Son haftalarda Peygamberlerle ilgili yaptığım açıklamalarda, bütün Peygamberlerin aslında birer görevli olarak ve insanlara Dünya Okulunda eğitim görecek Ruhlar ile uyacaklarına dair 7 konuda yaptıkları anlaşma maddelerini hatırlatmak amacıyla birer yol gösterici /hüden /mehdi /mürşid olarak zaman zaman gönderilmiş olduklarına değinmiştim (Bakara-38. Hepinizin alt Cennet'ten çıkarılıp Dünya'ya gönderilmenizi söyledik ama, zaman zaman Benim buyruklarımı size anlatan yol gösterici /hüden /mehdi elçiler /peygamberler gelecektir. Göndereceğim bu yol göstericilere uyanlar ve bildirdiklerimi kabul edenler için bir korku olmayacak ve onlar üzülmeyeceklerdir).  Yine son Peygamber olan Hz. Muhammed de dahil bütün Peygamberlerin insanlara hitap etmek üzere birer yol gösterici /hüden /mehdi /mürşid olarak görevlendirildiklerini ve zamanlarının toplumsal gelişmişlik ve bilinçliliği ile sosyo-ekonomik yapılarına uygun muhkem /değişmez ana kurallar yanında müteşabih /değişken araç yöntemleri içeren önceleri sahifeler, sonra da kitaplar şeklinde tebliğ ettiklerini açıklamıştım.
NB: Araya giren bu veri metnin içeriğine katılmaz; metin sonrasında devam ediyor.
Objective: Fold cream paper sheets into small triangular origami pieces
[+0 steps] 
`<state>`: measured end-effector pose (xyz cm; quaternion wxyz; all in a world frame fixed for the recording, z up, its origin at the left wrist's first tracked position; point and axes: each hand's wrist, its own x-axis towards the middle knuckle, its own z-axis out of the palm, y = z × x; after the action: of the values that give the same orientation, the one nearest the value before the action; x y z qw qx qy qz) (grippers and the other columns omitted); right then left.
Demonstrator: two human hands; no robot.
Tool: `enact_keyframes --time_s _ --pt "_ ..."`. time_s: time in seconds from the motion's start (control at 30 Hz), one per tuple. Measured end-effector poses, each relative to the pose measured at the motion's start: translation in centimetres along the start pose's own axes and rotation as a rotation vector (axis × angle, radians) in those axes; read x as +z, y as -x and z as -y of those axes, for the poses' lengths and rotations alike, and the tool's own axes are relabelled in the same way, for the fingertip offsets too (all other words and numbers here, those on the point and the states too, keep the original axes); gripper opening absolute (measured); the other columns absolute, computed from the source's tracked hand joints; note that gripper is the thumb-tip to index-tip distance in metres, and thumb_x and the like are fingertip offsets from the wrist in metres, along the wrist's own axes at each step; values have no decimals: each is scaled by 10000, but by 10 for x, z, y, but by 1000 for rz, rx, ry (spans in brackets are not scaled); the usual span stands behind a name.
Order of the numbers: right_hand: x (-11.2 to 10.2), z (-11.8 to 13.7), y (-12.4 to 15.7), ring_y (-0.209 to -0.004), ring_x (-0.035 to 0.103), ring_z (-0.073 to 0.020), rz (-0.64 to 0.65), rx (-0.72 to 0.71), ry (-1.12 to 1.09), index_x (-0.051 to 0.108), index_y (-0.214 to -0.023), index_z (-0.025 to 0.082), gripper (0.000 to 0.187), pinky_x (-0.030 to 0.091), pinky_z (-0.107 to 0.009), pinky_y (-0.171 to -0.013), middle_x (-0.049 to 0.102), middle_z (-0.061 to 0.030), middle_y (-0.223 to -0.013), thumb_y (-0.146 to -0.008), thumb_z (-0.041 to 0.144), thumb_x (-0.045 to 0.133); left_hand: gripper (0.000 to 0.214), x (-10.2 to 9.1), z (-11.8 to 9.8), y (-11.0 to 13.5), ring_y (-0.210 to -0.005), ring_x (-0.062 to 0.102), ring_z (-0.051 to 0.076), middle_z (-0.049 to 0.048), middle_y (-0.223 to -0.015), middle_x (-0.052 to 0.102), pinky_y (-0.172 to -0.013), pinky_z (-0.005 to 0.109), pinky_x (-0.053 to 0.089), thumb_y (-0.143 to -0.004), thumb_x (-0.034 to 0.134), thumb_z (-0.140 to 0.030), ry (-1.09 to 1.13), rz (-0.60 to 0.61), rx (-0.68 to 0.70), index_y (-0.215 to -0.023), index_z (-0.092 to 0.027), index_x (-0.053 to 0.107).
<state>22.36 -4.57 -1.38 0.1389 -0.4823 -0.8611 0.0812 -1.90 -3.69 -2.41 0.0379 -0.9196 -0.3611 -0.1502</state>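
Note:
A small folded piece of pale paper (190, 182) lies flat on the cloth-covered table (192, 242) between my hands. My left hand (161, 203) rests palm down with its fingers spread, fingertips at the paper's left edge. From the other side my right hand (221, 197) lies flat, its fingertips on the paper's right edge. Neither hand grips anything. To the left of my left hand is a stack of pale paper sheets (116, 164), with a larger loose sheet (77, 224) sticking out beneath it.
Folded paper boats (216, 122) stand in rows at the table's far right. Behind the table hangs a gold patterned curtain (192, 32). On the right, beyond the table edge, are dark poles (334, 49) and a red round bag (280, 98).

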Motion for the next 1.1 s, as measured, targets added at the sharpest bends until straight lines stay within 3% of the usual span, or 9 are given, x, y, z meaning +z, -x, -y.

       Son Peygamber olan Hz. Muhammed gibi, bütün insanlara sunulan ve sorumlu tutulup sorgulanacakları Kur'an son vahiy kitabı olmuştur (Ahzab-40. Muhammed, sizin erkeklerinizden hiçbirisinin öz babası değildir. O, Allah'ın elçisidir /resulüdür ve nebi olanların sonuncusudur ve şunu iyice bilin ki Allah, her şeyi de en iyi bilendir. Zuhruf-44. Ya Muhammed! Şunu da bilesin ki bu Kur'an, Sana ve toplumuna anlayıp düşünecekleri bir uyarıcıdır /bir zikirdir ve hepiniz O’ndan sorumlu tutulacaksınız. Hesap günü de onun muhkem /değişmez ana mesajlarını uygulayıp uygulamayışınız yönünden değerlendirilip sorgulanacaksınız). Ancak Casiye-28 nci ayette Mahşer'de, herkesin kendi iman etmiş olduğu kitaptan sorgulanacağına vurgu yapılmıştır ve bu duruma göre hiç kimsenin bir başkasını inanmakta olduğu kitap nedeniyle eleştirmesi veya düşmanca davranması değil, hatta ötekileştirmesi bile yasaklanmış olmaktadır (Casiye-28. O gün her toplumu diz çökmüş halde görürsün. Ve her toplum önce tabi tutuldukları kendi vahiy kitabı ile çağrılacak ve hesaba çekilecek).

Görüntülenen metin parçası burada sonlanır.